Design, Setting, and Participants
In this cohort study, data from 2656 members of the Framingham Heart Study offspring cohort (Generation 2; August 13, 1971-November 27, 2017) were evaluated, including longitudinal measures of serum C-reactive protein (CRP), diagnoses of incident dementia including AD, and brain volume. Chronic low-grade inflammation was defined as having CRP at a high cutoff level at a minimum of 2 time points. Statistical analysis was performed from December 1, 1979, to December 31, 2015.

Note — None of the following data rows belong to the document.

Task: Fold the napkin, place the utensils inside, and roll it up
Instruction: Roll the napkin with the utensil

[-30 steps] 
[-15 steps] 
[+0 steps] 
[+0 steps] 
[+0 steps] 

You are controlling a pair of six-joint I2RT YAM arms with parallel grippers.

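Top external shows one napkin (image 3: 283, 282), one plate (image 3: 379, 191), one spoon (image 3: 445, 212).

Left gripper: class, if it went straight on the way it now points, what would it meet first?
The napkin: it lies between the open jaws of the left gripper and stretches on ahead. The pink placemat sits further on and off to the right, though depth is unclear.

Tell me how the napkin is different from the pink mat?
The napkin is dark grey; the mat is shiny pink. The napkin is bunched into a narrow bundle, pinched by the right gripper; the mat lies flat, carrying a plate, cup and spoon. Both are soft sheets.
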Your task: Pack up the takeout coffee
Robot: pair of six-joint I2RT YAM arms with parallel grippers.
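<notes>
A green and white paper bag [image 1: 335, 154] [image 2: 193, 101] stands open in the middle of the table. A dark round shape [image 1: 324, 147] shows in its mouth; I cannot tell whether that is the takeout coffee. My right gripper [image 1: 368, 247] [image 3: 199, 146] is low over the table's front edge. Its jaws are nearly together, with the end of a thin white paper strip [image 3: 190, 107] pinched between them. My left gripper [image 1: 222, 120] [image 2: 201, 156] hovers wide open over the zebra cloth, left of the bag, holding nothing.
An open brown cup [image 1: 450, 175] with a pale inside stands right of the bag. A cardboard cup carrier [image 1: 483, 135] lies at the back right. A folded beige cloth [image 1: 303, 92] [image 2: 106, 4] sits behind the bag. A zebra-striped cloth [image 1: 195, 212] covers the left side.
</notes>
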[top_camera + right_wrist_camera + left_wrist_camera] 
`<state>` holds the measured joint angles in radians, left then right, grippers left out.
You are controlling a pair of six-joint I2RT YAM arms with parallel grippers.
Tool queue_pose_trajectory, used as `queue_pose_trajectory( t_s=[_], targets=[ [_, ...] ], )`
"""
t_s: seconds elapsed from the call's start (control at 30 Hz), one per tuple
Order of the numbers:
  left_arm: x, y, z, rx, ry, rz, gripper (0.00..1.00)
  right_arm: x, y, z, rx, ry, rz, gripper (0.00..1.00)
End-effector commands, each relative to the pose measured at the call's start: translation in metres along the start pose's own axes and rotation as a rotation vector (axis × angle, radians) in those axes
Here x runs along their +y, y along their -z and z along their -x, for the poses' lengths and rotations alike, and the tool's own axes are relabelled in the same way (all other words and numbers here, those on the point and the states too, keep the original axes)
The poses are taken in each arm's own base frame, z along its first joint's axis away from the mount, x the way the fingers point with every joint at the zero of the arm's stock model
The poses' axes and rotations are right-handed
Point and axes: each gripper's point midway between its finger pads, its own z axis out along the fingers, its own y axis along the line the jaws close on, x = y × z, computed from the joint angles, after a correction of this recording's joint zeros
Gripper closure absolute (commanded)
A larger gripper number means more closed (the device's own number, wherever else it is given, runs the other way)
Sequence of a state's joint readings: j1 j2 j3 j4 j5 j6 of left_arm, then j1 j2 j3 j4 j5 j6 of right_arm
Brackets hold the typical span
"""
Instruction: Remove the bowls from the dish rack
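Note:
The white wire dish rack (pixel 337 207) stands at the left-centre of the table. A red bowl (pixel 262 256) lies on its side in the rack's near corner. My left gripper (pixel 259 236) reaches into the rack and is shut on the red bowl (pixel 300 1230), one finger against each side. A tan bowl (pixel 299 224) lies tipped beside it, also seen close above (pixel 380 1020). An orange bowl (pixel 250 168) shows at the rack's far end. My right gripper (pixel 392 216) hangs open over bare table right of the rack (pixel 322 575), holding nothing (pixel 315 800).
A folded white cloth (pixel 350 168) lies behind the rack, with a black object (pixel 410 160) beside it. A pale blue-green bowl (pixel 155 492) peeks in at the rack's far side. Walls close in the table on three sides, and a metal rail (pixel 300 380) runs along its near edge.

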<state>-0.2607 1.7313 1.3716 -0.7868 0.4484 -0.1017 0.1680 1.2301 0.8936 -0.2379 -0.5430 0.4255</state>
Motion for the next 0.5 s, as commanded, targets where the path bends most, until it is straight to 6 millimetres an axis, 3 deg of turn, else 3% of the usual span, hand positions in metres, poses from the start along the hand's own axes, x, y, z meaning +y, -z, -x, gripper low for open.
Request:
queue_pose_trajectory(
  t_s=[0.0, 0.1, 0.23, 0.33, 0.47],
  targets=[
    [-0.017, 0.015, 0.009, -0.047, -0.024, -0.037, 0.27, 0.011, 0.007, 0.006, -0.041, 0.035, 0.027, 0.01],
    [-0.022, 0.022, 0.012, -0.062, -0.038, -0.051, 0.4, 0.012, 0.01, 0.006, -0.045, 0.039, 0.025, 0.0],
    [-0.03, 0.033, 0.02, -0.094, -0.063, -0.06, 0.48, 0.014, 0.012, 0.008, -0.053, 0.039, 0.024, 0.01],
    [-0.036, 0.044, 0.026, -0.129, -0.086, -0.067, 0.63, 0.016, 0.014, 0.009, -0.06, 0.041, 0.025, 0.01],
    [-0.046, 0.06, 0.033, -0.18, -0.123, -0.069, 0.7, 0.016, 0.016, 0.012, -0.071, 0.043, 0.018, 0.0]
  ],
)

Main Outcomes and Measures
Development of AD and brain volumes.
Of the 3130 eligible participants, 2656 (84.9%; 1227 men and 1429 women; mean [SD] age at last CRP measurement, 61.6 [9.5] years) with both ApoE status and longitudinal CRP measurements were included in this study analysis. Median (interquartile range) CRP levels increased with mean (SD) age (43.3 [9.6] years, 0.95 mg/L [0.40-2.35 mg/L] vs 59.1 [9.6] years, 2.04 mg/L [0.93-4.75 mg/L] vs 61.6 [9.5] years, 2.21 mg/L [1.05-5.12 mg/L]; P < .001), but less so among those with ApoE4 alleles, followed by ApoE3 then ApoE2 genotypes. During the 17 years of follow-up, 194 individuals (7.3%) developed dementia, 152 (78.4%) of whom had AD. ApoE4 coupled with chronic low-grade inflammation, defined as a CRP level of 8 mg/L or higher, was associated with an increased risk of AD, especially in the absence of cardiovascular diseases (hazard ratio, 6.63; 95% CI, 1.80-24.50; P = .005), as well as an increased risk of earlier disease onset compared with ApoE4 carriers without chronic inflammation (hazard ratio, 3.52; 95% CI, 1.27-9.75; P = .009). This phenomenon was not observed among ApoE3 and ApoE2 carriers with chronic low-grade inflammation. Finally, a subset of 1761 individuals (66.3%) underwent brain magnetic resonance imaging, and the interaction between ApoE4 and chronic low-grade inflammation was associated with brain atrophy in the temporal lobe (β = –0.88, SE = 0.22; P < .001) and hippocampus (β = –0.04, SE = 0.01; P = .005), after adjusting for confounders.
Conclusions and Relevance
In this study, peripheral chronic low-grade inflammation in participants with ApoE4 was associated with shortened latency for onset of AD. Rigorously treating chronic systemic inflammation based on genetic risk could be effective for the prevention and intervention of AD.